EXERCISE
Word for word, transcribe the data below.
===== GIVEN DATA
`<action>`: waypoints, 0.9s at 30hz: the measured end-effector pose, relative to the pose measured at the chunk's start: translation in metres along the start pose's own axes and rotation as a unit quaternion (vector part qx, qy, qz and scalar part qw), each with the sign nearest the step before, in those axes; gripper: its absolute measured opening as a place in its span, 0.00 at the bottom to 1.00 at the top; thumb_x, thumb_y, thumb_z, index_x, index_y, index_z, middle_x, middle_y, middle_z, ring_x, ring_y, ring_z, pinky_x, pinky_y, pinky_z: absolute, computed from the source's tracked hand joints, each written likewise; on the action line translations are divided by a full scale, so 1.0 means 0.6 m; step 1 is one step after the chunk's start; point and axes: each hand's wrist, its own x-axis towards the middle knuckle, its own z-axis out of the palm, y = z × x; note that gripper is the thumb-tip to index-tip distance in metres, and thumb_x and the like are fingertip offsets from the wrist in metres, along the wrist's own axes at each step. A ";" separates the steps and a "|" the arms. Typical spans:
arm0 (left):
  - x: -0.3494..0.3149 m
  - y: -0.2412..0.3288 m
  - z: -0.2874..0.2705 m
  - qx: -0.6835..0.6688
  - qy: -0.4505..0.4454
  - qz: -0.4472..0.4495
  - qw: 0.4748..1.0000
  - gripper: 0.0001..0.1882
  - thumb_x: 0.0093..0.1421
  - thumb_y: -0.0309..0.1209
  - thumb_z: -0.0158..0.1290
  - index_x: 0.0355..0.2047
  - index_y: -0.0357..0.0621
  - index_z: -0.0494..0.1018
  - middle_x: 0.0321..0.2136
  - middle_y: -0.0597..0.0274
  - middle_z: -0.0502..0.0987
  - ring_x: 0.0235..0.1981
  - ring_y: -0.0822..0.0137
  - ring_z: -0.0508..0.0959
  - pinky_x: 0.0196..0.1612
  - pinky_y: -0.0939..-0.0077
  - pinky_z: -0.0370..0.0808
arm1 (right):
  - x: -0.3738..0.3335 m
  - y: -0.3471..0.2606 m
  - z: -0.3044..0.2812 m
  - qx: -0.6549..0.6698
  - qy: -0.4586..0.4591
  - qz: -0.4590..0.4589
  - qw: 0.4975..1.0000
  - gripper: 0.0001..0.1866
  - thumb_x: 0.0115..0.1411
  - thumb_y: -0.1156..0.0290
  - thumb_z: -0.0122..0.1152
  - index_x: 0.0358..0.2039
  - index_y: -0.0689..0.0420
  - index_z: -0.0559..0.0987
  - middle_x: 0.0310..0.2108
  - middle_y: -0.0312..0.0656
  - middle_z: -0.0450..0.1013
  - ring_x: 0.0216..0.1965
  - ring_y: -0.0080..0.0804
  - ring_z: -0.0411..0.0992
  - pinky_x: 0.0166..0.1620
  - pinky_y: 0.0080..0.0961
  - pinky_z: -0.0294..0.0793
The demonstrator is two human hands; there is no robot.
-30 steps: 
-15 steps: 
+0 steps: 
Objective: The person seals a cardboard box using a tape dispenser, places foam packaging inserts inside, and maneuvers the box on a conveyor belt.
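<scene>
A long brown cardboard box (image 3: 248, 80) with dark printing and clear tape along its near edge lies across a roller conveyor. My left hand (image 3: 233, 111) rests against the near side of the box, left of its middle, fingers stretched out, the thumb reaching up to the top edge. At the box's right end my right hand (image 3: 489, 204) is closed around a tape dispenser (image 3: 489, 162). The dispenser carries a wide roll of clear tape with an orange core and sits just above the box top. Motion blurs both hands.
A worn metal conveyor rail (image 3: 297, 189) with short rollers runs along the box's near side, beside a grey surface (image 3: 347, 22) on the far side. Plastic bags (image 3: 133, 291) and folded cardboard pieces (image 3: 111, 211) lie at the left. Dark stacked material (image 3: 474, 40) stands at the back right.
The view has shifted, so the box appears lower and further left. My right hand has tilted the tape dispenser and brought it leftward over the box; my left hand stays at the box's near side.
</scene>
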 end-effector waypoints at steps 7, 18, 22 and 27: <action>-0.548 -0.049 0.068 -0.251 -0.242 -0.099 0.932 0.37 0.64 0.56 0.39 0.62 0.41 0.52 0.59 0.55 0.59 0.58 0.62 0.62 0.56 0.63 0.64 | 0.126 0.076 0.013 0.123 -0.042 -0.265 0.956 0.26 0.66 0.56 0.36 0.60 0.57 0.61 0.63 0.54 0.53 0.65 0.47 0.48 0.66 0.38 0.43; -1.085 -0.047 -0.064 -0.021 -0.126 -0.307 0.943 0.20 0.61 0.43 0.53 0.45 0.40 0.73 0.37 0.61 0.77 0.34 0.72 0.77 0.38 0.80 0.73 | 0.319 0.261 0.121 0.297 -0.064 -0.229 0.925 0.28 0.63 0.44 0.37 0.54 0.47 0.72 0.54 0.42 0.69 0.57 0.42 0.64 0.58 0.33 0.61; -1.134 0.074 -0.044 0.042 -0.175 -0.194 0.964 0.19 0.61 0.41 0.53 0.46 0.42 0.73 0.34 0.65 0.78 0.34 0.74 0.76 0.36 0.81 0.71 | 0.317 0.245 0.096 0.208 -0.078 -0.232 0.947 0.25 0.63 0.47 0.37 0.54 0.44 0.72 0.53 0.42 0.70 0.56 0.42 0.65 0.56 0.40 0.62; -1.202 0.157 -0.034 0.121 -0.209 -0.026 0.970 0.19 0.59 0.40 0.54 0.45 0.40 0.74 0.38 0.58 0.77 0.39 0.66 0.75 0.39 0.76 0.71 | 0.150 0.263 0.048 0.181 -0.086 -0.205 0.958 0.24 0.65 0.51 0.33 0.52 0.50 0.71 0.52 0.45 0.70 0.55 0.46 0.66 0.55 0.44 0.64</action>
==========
YOUR RESPONSE
`<action>`: waypoints, 0.9s at 30hz: the measured end-effector pose, relative to the pose measured at the chunk's start: translation in metres along the start pose's own axes and rotation as a unit quaternion (vector part qx, qy, qz and scalar part qw), each with the sign nearest the step before, in those axes; gripper: its absolute measured opening as a place in its span, 0.00 at the bottom to 1.00 at the top; thumb_x, thumb_y, thumb_z, index_x, index_y, index_z, middle_x, middle_y, middle_z, ring_x, ring_y, ring_z, pinky_x, pinky_y, pinky_z: absolute, computed from the source's tracked hand joints, each written likewise; on the action line translations are divided by a full scale, so 1.0 means 0.6 m; step 1 is one step after the chunk's start; point and axes: each hand's wrist, its own x-axis towards the middle knuckle, its own z-axis out of the palm, y = z × x; note that gripper is the thumb-tip to index-tip distance in metres, and thumb_x and the like are fingertip offsets from the wrist in metres, along the wrist's own axes at each step. A ";" separates the steps and a "|" the arms. Typical spans:
arm0 (left):
  - x: -0.3494..0.3149 m
  - y: -0.2412..0.3288 m
  - z: -0.2874..0.2705 m
  - qx: -0.6835..0.6688
  - qy: -0.4505..0.4454
  - qz: -0.4472..0.4495
  - qw: 0.4748..1.0000
  - gripper: 0.0001..0.1882
  - thumb_x: 0.0093..0.1421
  - thumb_y: -0.0309..0.1209
  - thumb_z: -0.0158..0.1290
  - index_x: 0.0355..0.2047
  - index_y: -0.0357..0.0621
  - index_z: -0.0494..0.1018
  - middle_x: 0.0321..0.2136
  - middle_y: -0.0597..0.0274
  - middle_z: -0.0502..0.0987
  - ring_x: 0.0235..0.1981
  - ring_y: -0.0822..0.0137
  - ring_z: -0.0508..0.0959
  - pinky_x: 0.0196..0.1612
  - pinky_y: -0.0939..-0.0077
  - pinky_z: -0.0370..0.0808
arm1 (right):
  - x: -0.3738..0.3335 m
  - y: -0.3471..0.2606 m
  - z: -0.3044..0.2812 m
  - qx: -0.6549..0.6698
  - qy: -0.4586..0.4591
  - qz: -0.4590..0.4589
  - qw: 0.4975..1.0000
  - gripper: 0.0001..0.1866
  - thumb_x: 0.0115..0.1411
  - thumb_y: -0.1156..0.0290
  - thumb_z: -0.0122..0.1152
  - index_x: 0.0358..0.2039
  - index_y: -0.0689..0.0420
  - index_z: -0.0559..0.0987
  - middle_x: 0.0310..0.2108
  - middle_y: -0.0312..0.0656
  - middle_z: -0.0450..0.1013
  - ring_x: 0.0216..0.1965
  - ring_y: -0.0080..0.0804
  - ring_z: -0.0411..0.0992
  - pinky_x: 0.0166..0.1620
  - pinky_y: 0.0080..0.0961
  - pinky_z: -0.0294..0.0793
The demonstrator is two human hands; there is no robot.
-30 steps: 
-15 steps: 
+0 steps: 
Objective: The person seals a cardboard box using a tape dispenser, places foam packaging inserts inside, and maneuvers the box on a conveyor belt.
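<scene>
A long brown cardboard box (image 3: 248, 80) with dark printing and clear tape along its near edge lies across a roller conveyor. My left hand (image 3: 233, 111) rests against the near side of the box, left of its middle, fingers stretched out, the thumb reaching up to the top edge. At the box's right end my right hand (image 3: 489, 204) is closed around a tape dispenser (image 3: 489, 162). The dispenser carries a wide roll of clear tape with an orange core and sits just above the box top. Motion blurs both hands.
A worn metal conveyor rail (image 3: 297, 189) with short rollers runs along the box's near side, beside a grey surface (image 3: 347, 22) on the far side. Plastic bags (image 3: 133, 291) and folded cardboard pieces (image 3: 111, 211) lie at the left. Dark stacked material (image 3: 474, 40) stands at the back right.
The view has shifted, so the box appears lower and further left. My right hand has tilted the tape dispenser and brought it leftward over the box; my left hand stays at the box's near side.
</scene>
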 end-effector waypoints at steps 7, 18, 22 and 27: <action>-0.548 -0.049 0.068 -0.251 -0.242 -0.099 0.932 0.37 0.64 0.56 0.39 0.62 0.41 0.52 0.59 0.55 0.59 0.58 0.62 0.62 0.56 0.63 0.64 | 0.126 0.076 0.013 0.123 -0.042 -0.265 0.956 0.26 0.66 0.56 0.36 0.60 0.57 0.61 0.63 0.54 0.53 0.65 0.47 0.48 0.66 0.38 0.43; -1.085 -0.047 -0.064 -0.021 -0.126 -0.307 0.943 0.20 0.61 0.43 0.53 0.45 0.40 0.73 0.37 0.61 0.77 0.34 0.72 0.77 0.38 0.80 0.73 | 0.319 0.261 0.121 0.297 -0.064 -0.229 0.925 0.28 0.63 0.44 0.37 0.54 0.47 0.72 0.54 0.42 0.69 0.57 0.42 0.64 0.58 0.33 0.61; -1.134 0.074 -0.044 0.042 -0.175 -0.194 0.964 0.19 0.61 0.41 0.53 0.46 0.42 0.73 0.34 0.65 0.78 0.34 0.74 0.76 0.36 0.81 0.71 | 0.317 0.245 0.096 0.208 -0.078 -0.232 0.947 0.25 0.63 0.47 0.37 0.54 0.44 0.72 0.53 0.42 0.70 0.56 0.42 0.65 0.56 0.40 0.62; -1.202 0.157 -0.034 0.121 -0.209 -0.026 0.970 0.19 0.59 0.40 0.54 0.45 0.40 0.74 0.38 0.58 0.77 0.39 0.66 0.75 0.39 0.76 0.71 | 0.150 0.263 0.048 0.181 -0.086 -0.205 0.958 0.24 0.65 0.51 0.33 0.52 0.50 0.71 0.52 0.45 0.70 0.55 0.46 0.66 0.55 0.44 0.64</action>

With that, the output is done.